Investors and Advisors Are Compelled to Consider the Hard Economic Realities Facing the Financial Markets

As investors and financial advisors approach the end of 2021 and consider their annual recalibration of portfolio mix for the coming year, they would be prudent to factor in some difficult economic realities that can no longer be ignored–that will alter stock and bond performance into and well past 2022.

And those hard realities urgently argue for a different approach for attaining attractive returns while effectively managing the ever-present, but growing, risks in the financial markets.
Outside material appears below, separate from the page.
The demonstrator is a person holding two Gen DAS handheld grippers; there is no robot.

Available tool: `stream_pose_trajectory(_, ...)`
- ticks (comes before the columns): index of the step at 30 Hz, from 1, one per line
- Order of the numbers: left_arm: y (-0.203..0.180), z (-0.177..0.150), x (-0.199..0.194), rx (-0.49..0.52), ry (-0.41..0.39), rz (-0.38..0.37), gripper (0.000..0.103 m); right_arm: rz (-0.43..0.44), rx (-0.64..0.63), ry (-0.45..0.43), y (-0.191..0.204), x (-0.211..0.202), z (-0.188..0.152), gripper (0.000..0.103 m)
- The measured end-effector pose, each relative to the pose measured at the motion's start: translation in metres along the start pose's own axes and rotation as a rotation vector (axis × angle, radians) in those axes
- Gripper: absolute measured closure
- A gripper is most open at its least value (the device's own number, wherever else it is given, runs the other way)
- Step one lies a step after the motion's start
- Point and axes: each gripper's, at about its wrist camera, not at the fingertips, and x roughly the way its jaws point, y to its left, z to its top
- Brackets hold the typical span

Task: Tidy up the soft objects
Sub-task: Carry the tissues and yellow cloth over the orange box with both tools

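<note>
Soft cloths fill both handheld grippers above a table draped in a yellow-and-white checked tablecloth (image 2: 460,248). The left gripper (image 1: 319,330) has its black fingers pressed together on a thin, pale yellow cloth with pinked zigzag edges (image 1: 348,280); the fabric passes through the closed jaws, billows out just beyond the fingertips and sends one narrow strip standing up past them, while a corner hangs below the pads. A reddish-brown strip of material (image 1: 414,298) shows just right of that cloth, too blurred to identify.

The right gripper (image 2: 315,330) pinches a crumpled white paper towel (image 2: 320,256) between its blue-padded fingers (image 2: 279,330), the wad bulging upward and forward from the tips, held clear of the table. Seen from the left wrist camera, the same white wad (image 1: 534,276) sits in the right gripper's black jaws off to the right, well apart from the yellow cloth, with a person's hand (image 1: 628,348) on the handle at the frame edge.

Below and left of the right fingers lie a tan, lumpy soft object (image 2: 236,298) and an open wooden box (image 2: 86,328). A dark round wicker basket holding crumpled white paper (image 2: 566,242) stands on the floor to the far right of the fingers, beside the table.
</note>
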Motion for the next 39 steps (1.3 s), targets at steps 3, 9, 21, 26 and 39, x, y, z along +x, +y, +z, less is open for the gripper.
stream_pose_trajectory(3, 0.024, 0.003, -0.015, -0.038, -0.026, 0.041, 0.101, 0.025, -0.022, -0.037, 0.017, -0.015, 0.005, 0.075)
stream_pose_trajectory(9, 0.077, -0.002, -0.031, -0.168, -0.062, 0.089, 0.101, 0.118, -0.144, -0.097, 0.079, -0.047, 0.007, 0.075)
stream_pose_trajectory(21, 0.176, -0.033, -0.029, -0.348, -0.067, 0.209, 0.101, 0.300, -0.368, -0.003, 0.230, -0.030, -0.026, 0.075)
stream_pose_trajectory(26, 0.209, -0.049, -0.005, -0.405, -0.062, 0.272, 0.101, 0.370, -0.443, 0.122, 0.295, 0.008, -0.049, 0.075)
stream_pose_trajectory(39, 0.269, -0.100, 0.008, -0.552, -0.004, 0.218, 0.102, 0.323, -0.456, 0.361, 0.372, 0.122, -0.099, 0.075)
Multiple data points show a current U.S. economy as fragile as the coming snowflakes. To name a few:

  • The U.S. economy is struggling. It grew at a 2 percent annualized pace in the third quarter, its slowest increase since the end of the 2020 recession. This follows a 6.5 percent rise in the second quarter, which was well below expectations.
  • Inflation is getting worse. Inflation is at a 30-year high, growing to a 4.4 percent annual rate in September, while personal income declined at a faster pace than expected. All while Congress and the administration has and adamantly continues to push to inject more money into the economy through its varied and multiple stimulus programs. So far this fiscal year, the federal government has run a cumulative deficit of $2.7 trillion, which is 150 percent larger than the fiscal year 2019 deficit ($1.6 trillion greater) at this point in the year.
  • Bond yields are bottom of the barrel and are eroded by inflation. Current 10-year Treasury Bonds are yielding roughly 1.5 percent. (Let me do the math for you: 4.4 inflation minus 1.5 yield equals down 2.9 percent).
  • The Federal Reserve is out of bullets. Rates are already near zero and can only go up (thus adding to inflationary pressures).
  • The labor shortage is becoming a fixture of the U.S. economy. The country is missing more than four million workers compared to the start of the COVID-19 pandemic. Employers are struggling to fill 10 million job openings.
  • The nation’s supply chain is in chaos and according to Moody’s Analytics, supply chain bottlenecks are disrupting the global economic recovery and are “getting worse.”
  • Consumer demand and spending is strong (Econ 101: high demand plus product shortage equals rising prices).